When he returned to the brokers’ office—the next day—he began to speculate in the only way he could—vicariously. Smith, for instance, who was long of 500 St. Paul at 125, took less interest in the deal than did Gilmartin who thenceforth assiduously studied the news-slips and sought information on St. Paul all over the Street, listening thrillingly to tips and rumors regarding the stock, suffering keenly when the price declined, laughing and chirruping blithely if the quotations moved upward, exactly as though it were his own stock. In a measure it was as an anodyne to his ticker-fever.

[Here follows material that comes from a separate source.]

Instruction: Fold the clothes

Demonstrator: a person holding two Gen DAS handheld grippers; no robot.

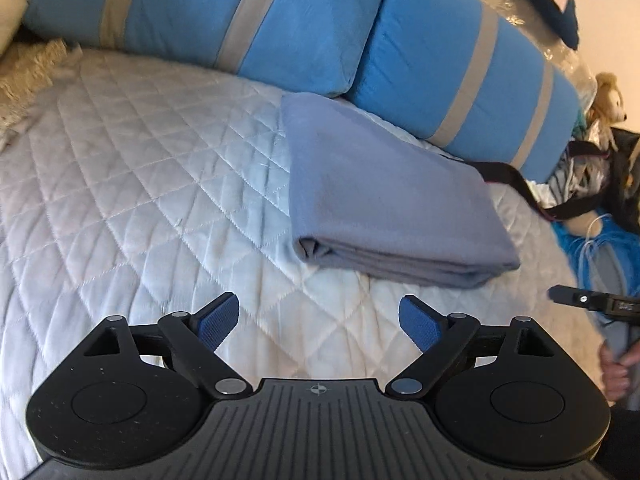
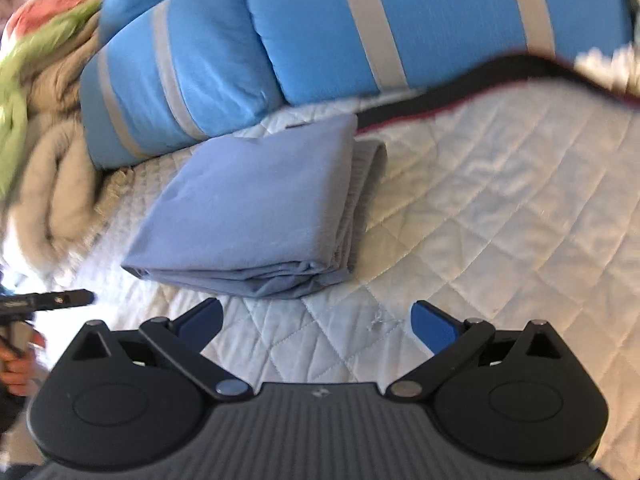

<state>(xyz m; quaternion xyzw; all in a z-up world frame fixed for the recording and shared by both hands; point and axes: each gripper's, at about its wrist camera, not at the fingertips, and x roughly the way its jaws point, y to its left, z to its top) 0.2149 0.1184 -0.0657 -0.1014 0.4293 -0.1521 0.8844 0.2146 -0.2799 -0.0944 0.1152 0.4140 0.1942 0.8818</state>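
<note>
A grey-blue garment [image 1: 384, 196] lies folded in a flat rectangle on the white quilted bedspread [image 1: 140, 184], just in front of the blue pillows. It also shows in the right wrist view [image 2: 256, 204], with its layered edges facing me. My left gripper [image 1: 319, 322] is open and empty, hovering above the quilt short of the garment's near edge. My right gripper [image 2: 316, 326] is open and empty, close to the garment's near right corner. The tip of the right gripper [image 1: 580, 300] shows at the right edge of the left wrist view.
Two blue pillows with grey stripes [image 1: 248, 20] lie along the back. A black strap [image 2: 460, 88] runs across the quilt behind the garment. A beige fuzzy blanket [image 2: 56, 168] lies at the left, clutter and a stuffed toy [image 1: 608, 100] at the right.
</note>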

Indeed, in some cases his interest was so poignant and his advice so frequent—he would speak of our deal—that the lucky winner gave him a small share of his spoils, which Gilmartin accepted without hesitation—he was beyond pride-wounding by now—and promptly used to back some miniature deal of his own on the Consolidated Exchange or even in “Percy’s”—a dingy little bucket-shop, where they took orders for two shares of stock on a margin of one per cent.; that is, where a man could bet as little as two dollars.
Later, it often came to pass that Gilmartin would borrow a few dollars, when the customers were not trading actively. The amounts he borrowed diminished by reason of the increasing frequency of their refusals. Finally, he was asked to stay away from the office where once he had been an honored and pampered customer.
He became a Wall Street “has been” and could be seen daily on New Street, back of the Consolidated Exchange, where the “put” and “call” brokers congregate. The tickers in the saloons nearby fed his gambler’s appetite. From time to time luckier men took him into the same be-tickered saloons, where he ate at the free lunch counters and drank beer and talked stocks and listened to the lucky winners’ narratives with lips tremulous with readiness to smile and grimace. At times the gambler in him would assert itself and he would tell the lucky winners, wrathfully, how the stock he wished to buy but couldn’t the week before, had risen 18 points. But they, saturated with their own ticker-fever, would nod absently, their soul’s eyes fixed on some quotation-to-be; or they would not nod at all but in their eagerness to look at the tape from which they had been absent two long minutes, would leave him without a single word of consolation or even of farewell.